_Records from a data source_:

=======

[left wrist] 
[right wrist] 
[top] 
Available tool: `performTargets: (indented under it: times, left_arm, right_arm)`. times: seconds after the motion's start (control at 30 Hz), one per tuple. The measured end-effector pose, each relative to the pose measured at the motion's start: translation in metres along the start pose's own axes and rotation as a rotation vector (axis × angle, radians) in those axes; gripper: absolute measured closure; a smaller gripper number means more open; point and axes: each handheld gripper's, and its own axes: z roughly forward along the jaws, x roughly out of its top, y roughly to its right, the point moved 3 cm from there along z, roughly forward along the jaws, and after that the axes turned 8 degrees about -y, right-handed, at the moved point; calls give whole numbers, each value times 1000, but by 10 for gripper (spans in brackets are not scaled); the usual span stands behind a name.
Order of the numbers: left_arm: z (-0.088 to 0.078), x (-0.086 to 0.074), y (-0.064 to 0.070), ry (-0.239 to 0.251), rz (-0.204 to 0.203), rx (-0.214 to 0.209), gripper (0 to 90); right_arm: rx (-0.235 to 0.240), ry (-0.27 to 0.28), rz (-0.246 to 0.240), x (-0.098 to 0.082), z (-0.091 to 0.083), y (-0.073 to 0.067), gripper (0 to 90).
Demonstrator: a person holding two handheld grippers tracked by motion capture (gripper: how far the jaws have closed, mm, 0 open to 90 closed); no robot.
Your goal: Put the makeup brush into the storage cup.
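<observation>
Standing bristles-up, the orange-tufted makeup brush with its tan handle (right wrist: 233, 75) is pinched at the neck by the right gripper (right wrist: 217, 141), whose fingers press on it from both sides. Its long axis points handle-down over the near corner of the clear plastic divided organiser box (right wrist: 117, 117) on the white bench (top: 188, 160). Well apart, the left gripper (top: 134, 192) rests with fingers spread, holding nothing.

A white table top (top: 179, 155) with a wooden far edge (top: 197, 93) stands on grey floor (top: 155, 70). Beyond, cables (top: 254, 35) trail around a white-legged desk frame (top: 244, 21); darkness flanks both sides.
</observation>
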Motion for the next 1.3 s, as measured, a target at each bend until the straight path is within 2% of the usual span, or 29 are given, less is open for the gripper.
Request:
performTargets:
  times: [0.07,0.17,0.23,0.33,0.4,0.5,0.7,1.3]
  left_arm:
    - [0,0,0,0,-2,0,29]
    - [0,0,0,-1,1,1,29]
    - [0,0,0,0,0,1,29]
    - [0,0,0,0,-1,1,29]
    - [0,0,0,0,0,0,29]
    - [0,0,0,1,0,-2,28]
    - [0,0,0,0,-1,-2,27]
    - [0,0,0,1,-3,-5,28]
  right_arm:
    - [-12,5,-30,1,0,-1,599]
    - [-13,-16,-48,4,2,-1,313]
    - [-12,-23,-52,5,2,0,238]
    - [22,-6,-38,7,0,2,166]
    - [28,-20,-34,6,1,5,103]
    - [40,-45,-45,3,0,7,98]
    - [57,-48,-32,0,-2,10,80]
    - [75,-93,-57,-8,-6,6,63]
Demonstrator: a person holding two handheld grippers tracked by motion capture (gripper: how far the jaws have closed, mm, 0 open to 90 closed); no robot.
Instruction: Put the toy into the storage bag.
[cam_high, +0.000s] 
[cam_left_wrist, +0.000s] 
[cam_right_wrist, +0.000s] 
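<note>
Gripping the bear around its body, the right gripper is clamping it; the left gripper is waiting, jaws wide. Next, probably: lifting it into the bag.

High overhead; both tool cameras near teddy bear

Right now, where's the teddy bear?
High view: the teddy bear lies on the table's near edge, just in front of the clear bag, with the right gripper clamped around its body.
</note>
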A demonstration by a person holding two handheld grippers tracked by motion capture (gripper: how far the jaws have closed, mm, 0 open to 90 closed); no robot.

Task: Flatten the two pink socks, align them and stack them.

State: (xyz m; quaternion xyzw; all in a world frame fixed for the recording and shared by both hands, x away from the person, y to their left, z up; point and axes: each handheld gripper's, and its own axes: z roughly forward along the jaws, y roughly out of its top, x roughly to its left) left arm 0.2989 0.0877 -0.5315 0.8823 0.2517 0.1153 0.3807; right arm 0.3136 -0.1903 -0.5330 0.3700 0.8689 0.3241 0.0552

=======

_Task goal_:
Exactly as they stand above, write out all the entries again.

_Exercise solution_:
[left wrist] 
[right wrist] 
[top] 
Available tool: `performTargets: (indented under it: times, left_arm, right_arm)`. times: seconds after the motion's start (control at 30 Hz), one per tuple. The measured end-effector pose, each relative to the pose measured at the motion's start: translation in metres along the start pose's own axes and rotation as a rotation vector (axis × angle, radians) in those axes; gripper: absolute measured closure; a smaller gripper number means more open; point and axes: each handheld gripper's, and its own axes: z roughly forward along the jaws, x roughly out of its top, y roughly to its right, the point moved 3 cm from there along z, roughly forward along the jaws, and after that the axes turned 8 degrees about -y, right-handed, at the moved point; calls give whole numbers, each value times 1000, but by 10 for gripper (spans in brackets are not scaled); the usual span stands behind a name.
Order of the numbers: left_arm: z (-0.088 to 0.078), x (-0.086 to 0.074), y (-0.064 to 0.070), ry (-0.239 to 0.251), rz (-0.204 to 0.203), rx (-0.214 to 0.209), gripper (0 to 90); right_arm: rx (-0.235 to 0.240), ry (-0.27 to 0.28), rz (-0.246 to 0.240), x (-0.098 to 0.082), z (-0.091 to 0.083), y (-0.073 to 0.067), gripper (0 to 90).
Demonstrator: a person holding two handheld grippers tracked by motion capture (gripper: how far the jaws have closed, mm, 0 open to 90 closed); no robot.
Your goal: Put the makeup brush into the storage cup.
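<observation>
Standing bristles-up, the orange-tufted makeup brush with its tan handle (right wrist: 233, 75) is pinched at the neck by the right gripper (right wrist: 217, 141), whose fingers press on it from both sides. Its long axis points handle-down over the near corner of the clear plastic divided organiser box (right wrist: 117, 117) on the white bench (top: 188, 160). Well apart, the left gripper (top: 134, 192) rests with fingers spread, holding nothing.

A white table top (top: 179, 155) with a wooden far edge (top: 197, 93) stands on grey floor (top: 155, 70). Beyond, cables (top: 254, 35) trail around a white-legged desk frame (top: 244, 21); darkness flanks both sides.
</observation>
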Motion for the next 1.3 s, as measured, a target at each bend until the straight path is within 2% of the usual span, or 29 are given, less is open for the gripper.
Request:
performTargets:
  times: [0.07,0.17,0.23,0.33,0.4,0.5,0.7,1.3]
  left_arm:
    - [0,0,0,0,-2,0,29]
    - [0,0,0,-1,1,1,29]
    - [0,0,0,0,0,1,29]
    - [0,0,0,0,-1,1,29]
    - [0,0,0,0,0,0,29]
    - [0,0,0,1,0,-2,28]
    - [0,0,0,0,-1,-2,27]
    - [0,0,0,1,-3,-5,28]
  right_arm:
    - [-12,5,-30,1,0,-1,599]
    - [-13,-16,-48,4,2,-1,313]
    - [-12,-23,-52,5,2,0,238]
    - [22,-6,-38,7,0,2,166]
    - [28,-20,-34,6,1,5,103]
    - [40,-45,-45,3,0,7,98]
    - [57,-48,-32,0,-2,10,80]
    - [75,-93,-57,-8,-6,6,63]
Demonstrator: a person holding two handheld grippers tracked by motion capture (gripper: how far the jaws have closed, mm, 0 open to 90 closed); no robot.
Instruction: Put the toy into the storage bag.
[cam_high, +0.000s] 
[cam_left_wrist, +0.000s] 
[cam_right_wrist, +0.000s] 
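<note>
Gripping the bear around its body, the right gripper is clamping it; the left gripper is waiting, jaws wide. Next, probably: lifting it into the bag.

High overhead; both tool cameras near teddy bear

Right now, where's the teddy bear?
High view: the teddy bear lies on the table's near edge, just in front of the clear bag, with the right gripper clamped around its body.
</note>
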A demonstration by a person holding two handheld grippers tracked by motion capture (gripper: how far the jaws have closed, mm, 0 open to 90 closed); no robot.

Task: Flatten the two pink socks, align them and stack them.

State: (xyz m; quaternion xyzw; all in a world frame fixed for the recording and shared by both hands, x away from the person, y to their left, z up; point and axes: each handheld gripper's, and its own axes: z roughly forward along the jaws, y roughly out of its top, x roughly to its left) left arm 0.2989 0.0877 -0.5315 0.8823 0.2517 0.1153 0.3807; right arm 0.3136 -0.1903 -0.5330 0.3700 0.8689 0.3241 0.0552

Nothing else remains to be done for this exercise.